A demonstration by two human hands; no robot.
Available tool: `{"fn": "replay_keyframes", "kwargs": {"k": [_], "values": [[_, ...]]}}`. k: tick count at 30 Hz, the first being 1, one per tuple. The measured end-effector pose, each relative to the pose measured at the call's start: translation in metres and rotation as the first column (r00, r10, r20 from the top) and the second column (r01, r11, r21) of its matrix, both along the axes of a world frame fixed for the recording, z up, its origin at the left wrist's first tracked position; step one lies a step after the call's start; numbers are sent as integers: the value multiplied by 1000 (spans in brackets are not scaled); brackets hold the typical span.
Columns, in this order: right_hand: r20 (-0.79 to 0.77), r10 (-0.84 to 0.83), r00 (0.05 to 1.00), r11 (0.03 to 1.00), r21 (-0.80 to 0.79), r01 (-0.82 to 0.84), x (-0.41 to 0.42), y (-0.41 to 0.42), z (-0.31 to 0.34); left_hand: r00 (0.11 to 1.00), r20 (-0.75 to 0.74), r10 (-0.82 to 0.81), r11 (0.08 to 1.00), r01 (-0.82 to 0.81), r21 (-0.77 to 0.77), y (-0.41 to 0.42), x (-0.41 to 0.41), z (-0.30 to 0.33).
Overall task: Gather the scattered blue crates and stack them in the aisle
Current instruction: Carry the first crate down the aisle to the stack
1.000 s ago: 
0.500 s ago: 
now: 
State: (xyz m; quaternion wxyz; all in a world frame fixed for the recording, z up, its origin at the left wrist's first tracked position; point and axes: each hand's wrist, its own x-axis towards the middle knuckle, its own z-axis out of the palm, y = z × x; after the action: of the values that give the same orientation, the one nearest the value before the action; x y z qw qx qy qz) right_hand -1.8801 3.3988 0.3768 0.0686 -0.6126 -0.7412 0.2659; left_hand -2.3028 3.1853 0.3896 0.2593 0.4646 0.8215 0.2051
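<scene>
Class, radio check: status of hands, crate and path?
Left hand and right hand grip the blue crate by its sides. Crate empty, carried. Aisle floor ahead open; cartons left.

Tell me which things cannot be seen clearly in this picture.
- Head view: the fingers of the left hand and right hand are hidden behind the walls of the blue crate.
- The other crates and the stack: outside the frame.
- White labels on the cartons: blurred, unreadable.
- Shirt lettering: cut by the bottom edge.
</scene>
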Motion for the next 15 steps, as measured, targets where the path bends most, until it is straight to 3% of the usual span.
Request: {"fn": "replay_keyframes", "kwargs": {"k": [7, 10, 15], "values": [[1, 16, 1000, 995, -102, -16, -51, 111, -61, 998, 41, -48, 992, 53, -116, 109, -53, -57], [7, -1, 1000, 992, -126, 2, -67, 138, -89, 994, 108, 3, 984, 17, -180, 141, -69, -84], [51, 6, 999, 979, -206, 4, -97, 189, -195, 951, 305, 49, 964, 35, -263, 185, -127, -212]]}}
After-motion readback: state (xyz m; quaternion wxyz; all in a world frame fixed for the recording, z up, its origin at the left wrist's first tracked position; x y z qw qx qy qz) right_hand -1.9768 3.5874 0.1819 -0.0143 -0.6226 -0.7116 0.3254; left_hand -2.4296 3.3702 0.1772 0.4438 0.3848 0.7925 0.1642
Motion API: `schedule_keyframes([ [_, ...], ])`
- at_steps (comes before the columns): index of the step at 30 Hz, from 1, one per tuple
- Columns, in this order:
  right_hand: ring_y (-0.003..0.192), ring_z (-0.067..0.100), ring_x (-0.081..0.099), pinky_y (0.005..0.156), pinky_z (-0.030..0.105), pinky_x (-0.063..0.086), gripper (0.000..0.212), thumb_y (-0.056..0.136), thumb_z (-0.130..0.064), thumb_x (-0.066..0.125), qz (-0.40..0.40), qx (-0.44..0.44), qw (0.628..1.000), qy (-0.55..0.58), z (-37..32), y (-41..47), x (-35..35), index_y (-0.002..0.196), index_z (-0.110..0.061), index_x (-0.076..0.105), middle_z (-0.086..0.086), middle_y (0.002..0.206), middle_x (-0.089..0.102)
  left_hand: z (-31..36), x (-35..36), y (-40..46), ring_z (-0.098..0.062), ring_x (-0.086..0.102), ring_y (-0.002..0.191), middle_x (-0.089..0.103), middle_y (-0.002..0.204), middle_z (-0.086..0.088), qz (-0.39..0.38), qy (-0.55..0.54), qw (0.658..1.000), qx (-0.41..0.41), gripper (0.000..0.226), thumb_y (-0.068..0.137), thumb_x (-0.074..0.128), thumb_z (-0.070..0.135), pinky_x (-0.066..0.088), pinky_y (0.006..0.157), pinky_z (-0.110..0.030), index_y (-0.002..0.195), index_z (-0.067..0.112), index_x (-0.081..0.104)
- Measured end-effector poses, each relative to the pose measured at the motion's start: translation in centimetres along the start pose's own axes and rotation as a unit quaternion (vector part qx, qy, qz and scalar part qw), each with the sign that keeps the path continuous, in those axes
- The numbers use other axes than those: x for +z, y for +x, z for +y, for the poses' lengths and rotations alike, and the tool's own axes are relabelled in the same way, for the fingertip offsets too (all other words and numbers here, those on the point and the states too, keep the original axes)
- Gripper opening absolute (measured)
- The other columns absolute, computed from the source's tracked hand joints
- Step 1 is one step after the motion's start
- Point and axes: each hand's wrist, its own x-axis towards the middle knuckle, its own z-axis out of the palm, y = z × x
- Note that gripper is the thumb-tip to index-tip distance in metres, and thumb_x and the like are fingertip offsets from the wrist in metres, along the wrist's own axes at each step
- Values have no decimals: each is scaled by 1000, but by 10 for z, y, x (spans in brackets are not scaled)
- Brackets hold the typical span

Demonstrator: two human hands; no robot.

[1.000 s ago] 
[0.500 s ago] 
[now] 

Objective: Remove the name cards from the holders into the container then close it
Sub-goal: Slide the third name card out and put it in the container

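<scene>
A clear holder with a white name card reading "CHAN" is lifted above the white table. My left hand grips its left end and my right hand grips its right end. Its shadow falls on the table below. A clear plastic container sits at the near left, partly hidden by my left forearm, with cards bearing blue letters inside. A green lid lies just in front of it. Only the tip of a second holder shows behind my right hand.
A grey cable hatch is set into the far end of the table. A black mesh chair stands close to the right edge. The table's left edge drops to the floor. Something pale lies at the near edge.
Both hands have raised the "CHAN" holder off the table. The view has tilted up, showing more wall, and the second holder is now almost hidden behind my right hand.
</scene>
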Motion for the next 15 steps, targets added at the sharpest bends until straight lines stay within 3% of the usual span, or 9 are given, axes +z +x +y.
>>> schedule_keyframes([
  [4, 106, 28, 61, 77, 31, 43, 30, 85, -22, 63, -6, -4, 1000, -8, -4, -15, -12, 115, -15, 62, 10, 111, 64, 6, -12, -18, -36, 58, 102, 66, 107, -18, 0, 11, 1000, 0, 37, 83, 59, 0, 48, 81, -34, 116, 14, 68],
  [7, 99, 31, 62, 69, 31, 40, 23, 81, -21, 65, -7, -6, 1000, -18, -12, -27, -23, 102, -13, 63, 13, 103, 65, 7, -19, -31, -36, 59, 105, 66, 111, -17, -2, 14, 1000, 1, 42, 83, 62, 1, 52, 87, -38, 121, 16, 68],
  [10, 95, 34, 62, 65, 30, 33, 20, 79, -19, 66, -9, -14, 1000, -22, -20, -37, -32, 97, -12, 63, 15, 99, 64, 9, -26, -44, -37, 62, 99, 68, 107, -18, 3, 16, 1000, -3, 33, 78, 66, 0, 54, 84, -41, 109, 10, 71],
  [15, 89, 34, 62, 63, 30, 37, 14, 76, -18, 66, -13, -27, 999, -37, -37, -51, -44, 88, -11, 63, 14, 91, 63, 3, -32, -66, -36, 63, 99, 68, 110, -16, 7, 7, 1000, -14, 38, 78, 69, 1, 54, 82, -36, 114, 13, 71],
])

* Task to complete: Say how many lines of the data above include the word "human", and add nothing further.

* Written reply: 2